- What you are asked to do:
Each line below from the one containing "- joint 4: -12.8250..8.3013" through the one containing "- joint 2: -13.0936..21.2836" is to be given again exactly, and no line outside that span.

- Given data:
....................

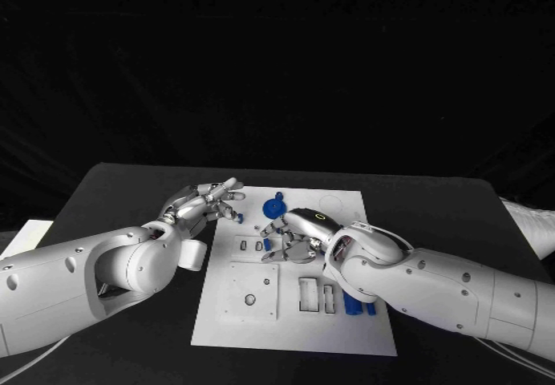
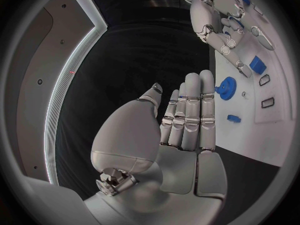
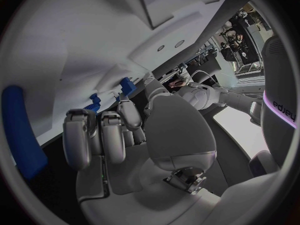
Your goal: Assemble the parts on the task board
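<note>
- The task board (image 1: pixel 295 309) lies flat in the middle of the black table (image 1: pixel 127 188), its long side running away from me toward 12 o'clock.
- On the board's far end, at about 12 o'clock, a round blue gear (image 1: pixel 274 208) sits; my left wrist view shows it too, toothed, on the white plate.
- A small blue part (image 1: pixel 240 216) lies at the board's far left edge, just beside my left fingertips.
- At about 5 o'clock on the board, blue bars (image 1: pixel 355 305) lie beside two rectangular slots (image 1: pixel 318 294), partly hidden under my right forearm.
- A square plate with an oval hole (image 1: pixel 251 299) takes the board's near left corner — around 7 o'clock.
- My left hand (image 1: pixel 204 204) hovers over the board's far left edge, at 10 o'clock from the centre; the fingers are straight, close together and hold nothing.
- My right hand (image 1: pixel 295 234) is over the board's centre, fingers curled downward toward the plate.
- A small blue part (image 1: pixel 267 245) shows right at those fingers, near a fingertip; whether I am pinching it or merely touching it I cannot tell — the fingers cover the contact.
</note>
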`<action>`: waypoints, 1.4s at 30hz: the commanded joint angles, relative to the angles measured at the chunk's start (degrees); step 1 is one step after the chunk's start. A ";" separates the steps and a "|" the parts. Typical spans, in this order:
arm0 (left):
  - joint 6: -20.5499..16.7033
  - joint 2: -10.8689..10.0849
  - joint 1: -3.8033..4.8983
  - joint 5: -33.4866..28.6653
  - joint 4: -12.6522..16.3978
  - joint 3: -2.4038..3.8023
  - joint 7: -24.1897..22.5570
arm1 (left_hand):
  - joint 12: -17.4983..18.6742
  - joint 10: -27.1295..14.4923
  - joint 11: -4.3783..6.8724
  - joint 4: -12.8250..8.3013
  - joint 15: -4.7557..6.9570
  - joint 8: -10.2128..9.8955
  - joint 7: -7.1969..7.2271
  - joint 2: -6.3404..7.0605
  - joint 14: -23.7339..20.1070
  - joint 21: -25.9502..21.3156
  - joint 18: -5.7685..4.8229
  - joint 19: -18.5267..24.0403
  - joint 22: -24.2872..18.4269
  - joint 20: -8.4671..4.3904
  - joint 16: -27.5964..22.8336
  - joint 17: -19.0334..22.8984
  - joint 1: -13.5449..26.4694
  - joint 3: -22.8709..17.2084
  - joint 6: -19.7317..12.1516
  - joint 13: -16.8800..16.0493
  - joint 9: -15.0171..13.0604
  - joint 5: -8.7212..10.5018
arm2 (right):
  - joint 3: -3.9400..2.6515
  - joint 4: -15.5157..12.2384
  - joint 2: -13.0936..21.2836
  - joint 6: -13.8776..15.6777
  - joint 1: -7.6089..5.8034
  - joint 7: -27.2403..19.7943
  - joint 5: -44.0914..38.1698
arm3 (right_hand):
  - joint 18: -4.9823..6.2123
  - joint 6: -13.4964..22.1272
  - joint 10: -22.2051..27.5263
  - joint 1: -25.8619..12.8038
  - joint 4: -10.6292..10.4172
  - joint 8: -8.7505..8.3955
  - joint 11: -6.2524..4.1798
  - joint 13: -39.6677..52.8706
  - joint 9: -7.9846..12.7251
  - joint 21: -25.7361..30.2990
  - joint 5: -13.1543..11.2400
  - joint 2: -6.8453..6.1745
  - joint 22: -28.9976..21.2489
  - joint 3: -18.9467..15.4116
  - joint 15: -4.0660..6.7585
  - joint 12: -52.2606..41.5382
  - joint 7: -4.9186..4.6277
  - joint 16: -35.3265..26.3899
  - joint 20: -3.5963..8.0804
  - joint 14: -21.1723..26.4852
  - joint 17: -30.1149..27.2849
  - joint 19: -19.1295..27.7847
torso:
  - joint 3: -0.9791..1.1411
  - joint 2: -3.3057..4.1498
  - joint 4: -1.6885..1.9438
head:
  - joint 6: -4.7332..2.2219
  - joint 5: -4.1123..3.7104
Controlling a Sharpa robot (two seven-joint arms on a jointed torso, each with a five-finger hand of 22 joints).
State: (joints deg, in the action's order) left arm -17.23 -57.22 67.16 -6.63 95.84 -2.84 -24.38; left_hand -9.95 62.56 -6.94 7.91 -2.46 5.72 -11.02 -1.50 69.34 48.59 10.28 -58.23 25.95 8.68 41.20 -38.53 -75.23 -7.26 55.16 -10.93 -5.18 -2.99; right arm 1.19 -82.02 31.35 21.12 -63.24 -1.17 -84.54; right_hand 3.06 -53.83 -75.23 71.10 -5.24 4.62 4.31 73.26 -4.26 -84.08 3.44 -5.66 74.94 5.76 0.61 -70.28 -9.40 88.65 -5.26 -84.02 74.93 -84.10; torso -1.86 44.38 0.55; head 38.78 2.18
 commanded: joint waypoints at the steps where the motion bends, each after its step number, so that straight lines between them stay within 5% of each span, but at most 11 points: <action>1: 1.76 0.17 0.03 0.17 -0.16 0.02 0.26 | 0.17 -0.39 -0.10 -0.42 -0.07 -0.32 -0.17 -0.03 -0.23 -0.24 0.26 0.34 -0.05 -0.10 -0.21 -0.05 -0.21 -0.01 -0.33 -0.05 0.10 0.01 | -0.15 -0.91 0.63 2.99 -0.14 -5.54 0.99 | -0.49 0.36 0.31 0.18 -0.04 -0.14 0.12 -0.06 0.09 -0.03 -0.28 -0.27 2.51 -0.52 -0.53 0.22 0.06 0.22 -0.43 -5.67 14.04 -0.66 | 0.06 -0.02 0.01 | -0.07 0.03; 10: 2.95 0.69 0.03 4.36 -1.64 0.02 4.76 | -2.15 3.19 0.97 -1.39 0.77 0.03 0.67 0.33 2.90 0.73 0.36 -0.49 0.32 -0.68 4.29 -4.58 -0.67 -0.51 0.68 -1.31 -0.09 -0.03 | -1.18 -3.75 3.51 5.98 -1.42 -9.97 5.30 | -0.55 0.85 0.05 1.72 -0.27 -0.18 0.21 0.22 0.15 -0.18 0.10 1.10 2.84 -1.05 -0.62 -0.26 -0.07 0.25 -0.54 -5.68 14.08 -0.78 | 0.13 -0.23 -0.16 | -0.54 -0.21; 12: 3.68 1.02 0.03 8.13 -2.39 0.01 7.98 | -4.40 5.60 1.75 -1.53 1.51 0.46 1.17 0.74 9.29 3.20 0.18 -2.67 2.15 -1.33 17.90 -18.01 -0.28 -0.43 1.58 -2.72 -0.28 -0.10 | -1.50 -4.58 4.88 5.29 -2.21 -10.79 8.25 | -0.55 0.71 0.14 2.07 -0.36 -0.04 0.19 0.12 0.10 -0.18 0.50 1.54 2.83 -1.18 -0.62 -0.17 -0.04 0.18 -0.57 -5.66 14.01 -0.77 | 0.21 -0.45 -0.20 | -0.53 -0.27; 16: 4.87 1.48 0.06 15.66 -3.57 0.02 15.66 | -12.90 10.03 3.32 -1.04 3.06 2.22 2.92 1.73 17.90 18.03 -2.97 -13.75 22.50 -2.72 41.26 -42.63 1.85 0.92 4.16 -8.82 -1.16 -0.15 | -1.94 -5.75 8.14 1.91 -4.23 -11.59 15.93 | -0.38 0.36 0.73 2.59 -0.58 0.28 0.10 -0.55 -0.01 0.21 1.51 2.33 2.04 -1.53 -0.56 0.58 0.07 -0.74 -0.54 -5.40 13.19 -0.42 | 0.35 -0.92 -0.34 | -0.49 -0.24; 17: 5.46 1.55 0.08 17.74 -3.83 0.02 18.25 | -20.59 7.37 4.13 -0.84 3.75 3.30 4.21 0.91 19.15 22.37 -3.32 -16.61 27.64 -4.38 45.45 -47.25 2.22 1.21 4.28 -15.58 -2.07 -0.69 | -2.00 -5.99 9.11 0.84 -4.86 -11.68 18.39 | -0.34 0.28 0.84 2.73 -0.62 0.36 0.07 -0.70 -0.03 0.32 1.75 2.56 1.83 -1.59 -0.53 0.74 0.10 -0.97 -0.52 -5.33 12.99 -0.33 | 0.39 -1.05 -0.40 | -0.43 -0.20; 19: 7.36 1.63 0.21 22.13 -4.34 0.03 24.14 | -25.85 7.89 4.40 1.14 3.70 4.48 3.85 1.50 20.59 25.51 -4.74 -18.77 33.33 -3.89 48.65 -51.28 5.47 3.04 5.05 -19.80 -2.80 -0.03 | -2.09 -6.59 11.22 -0.80 -6.02 -11.76 22.99 | -0.22 0.19 1.05 3.06 -0.68 0.48 0.00 -1.01 -0.05 0.63 2.43 3.04 1.25 -1.72 -0.46 1.07 0.15 -1.60 -0.47 -5.16 12.44 -0.07 | 0.45 -1.40 -0.50 | -0.39 -0.15; 20: 9.58 1.73 0.45 24.54 -4.73 0.03 27.50 | -33.98 7.22 4.51 1.94 3.73 5.61 4.49 1.01 20.66 26.47 -4.67 -19.26 34.60 -4.15 48.80 -51.47 6.12 3.56 4.60 -27.51 -3.70 -0.35 | -2.15 -6.99 12.32 -1.25 -6.53 -11.84 24.73 | -0.15 0.19 1.16 3.36 -0.64 0.52 -0.04 -1.18 -0.05 0.80 3.18 3.35 0.92 -1.70 -0.42 1.25 0.17 -1.97 -0.43 -5.05 12.11 0.07 | 0.48 -1.56 -0.56 | -0.36 -0.17; 26: 19.72 3.16 2.97 44.55 -6.92 0.02 43.10 | -43.55 5.63 4.90 4.97 4.44 9.25 4.71 -0.23 20.66 27.74 -5.26 -20.80 37.12 -4.31 48.80 -51.47 8.27 5.17 3.86 -36.63 -6.27 0.03 | -2.75 -8.78 18.14 -1.24 -8.13 -12.28 30.71 | -0.14 0.21 1.05 3.90 -0.54 0.59 -0.09 -1.19 -0.04 0.89 4.49 3.89 0.83 -1.72 -0.36 1.21 0.19 -2.33 -0.36 -4.96 11.81 0.10 | 0.86 -2.38 -0.70 | 0.01 0.40; 32: 23.78 5.52 5.46 56.63 -7.68 0.00 53.56 | -57.32 11.58 7.00 8.55 6.13 18.33 6.96 0.28 20.66 32.05 -6.69 -25.04 45.12 -6.05 48.80 -51.47 10.16 10.76 4.81 -50.96 -13.16 0.04 | -2.93 -8.95 21.48 -0.44 -8.80 -12.43 33.63 | -0.09 0.20 1.31 3.95 -0.54 0.62 -0.09 -1.52 -0.04 1.03 4.66 3.90 0.55 -1.82 -0.35 1.59 0.19 -2.77 -0.35 -4.84 11.42 0.22 | 1.45 -3.06 -1.06 | 0.41 1.12; 38: 23.66 7.34 7.37 59.20 -7.63 -0.02 58.16 | -61.87 13.57 8.44 8.50 7.29 29.57 8.63 -1.17 20.66 33.74 -7.31 -26.50 48.49 -7.35 48.80 -51.47 11.69 16.31 0.51 -55.94 -25.19 0.05 | -2.96 -8.41 22.23 -0.07 -8.95 -12.20 34.14 | -0.07 0.19 1.33 3.96 -0.55 0.64 -0.09 -1.55 -0.05 1.08 4.71 3.88 0.46 -1.88 -0.35 1.63 0.19 -2.89 -0.35 -4.80 11.32 0.26 | 1.86 -3.32 -1.33 | 0.84 1.55; 42: 23.01 8.56 8.52 59.64 -7.68 -0.03 60.35 | -62.87 14.24 8.74 8.77 7.53 31.92 8.85 -1.52 20.66 34.29 -7.53 -26.96 49.62 -7.60 48.80 -51.47 12.58 18.25 -1.00 -57.16 -28.36 0.17 | -2.96 -7.92 22.29 0.07 -8.99 -12.03 34.23 | -0.07 0.19 1.33 3.96 -0.55 0.64 -0.09 -1.55 -0.05 1.08 4.71 3.88 0.46 -1.88 -0.35 1.63 0.19 -2.89 -0.35 -4.80 11.32 0.26 | 2.09 -3.41 -1.34 | 1.05 1.68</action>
State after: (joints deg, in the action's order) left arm 4.14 -49.01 75.45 49.34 88.16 -2.88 31.00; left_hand -72.64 76.43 1.79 16.69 4.72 37.38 -2.02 -3.03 84.07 82.70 3.14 -84.05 74.95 1.51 89.72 -74.94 -62.97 10.74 54.51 -67.95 -33.20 -3.04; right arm -1.73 -90.08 53.62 21.36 -72.21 -12.80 -51.74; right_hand 3.06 -53.47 -74.21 74.73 -5.77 5.07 4.31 71.78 -4.25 -83.39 7.89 -2.03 74.91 4.27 0.21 -68.86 -9.34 86.07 -5.45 -84.01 74.91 -83.90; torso -0.09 41.15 -0.70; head 39.68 3.74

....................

- Exercise answer:
  - joint 4: -12.8250..8.3013
  - joint 15: -4.7557..6.9570
  - joint 8: -10.2128..9.8955
  - joint 7: -7.1969..7.2271
  - joint 2: -6.3404..7.0605
  - joint 14: -23.7339..20.1070
  - joint 21: -25.9502..21.3156
  - joint 18: -5.7685..4.8229
  - joint 19: -18.5267..24.0403
  - joint 22: -24.2872..18.4269
  - joint 20: -8.4671..4.3904
  - joint 16: -27.5964..22.8336
  - joint 17: -19.0334..22.8984
  - joint 1: -13.5449..26.4694
  - joint 3: -22.8709..17.2084
  - joint 6: -19.7317..12.1516
  - joint 13: -16.8800..16.0493
  - joint 9: -15.0171..13.0604
  - joint 5: -8.7212..10.5018
arm2 (right):
  - joint 3: -3.9400..2.6515
  - joint 4: -15.5157..12.2384
  - joint 2: -13.0936..21.2836

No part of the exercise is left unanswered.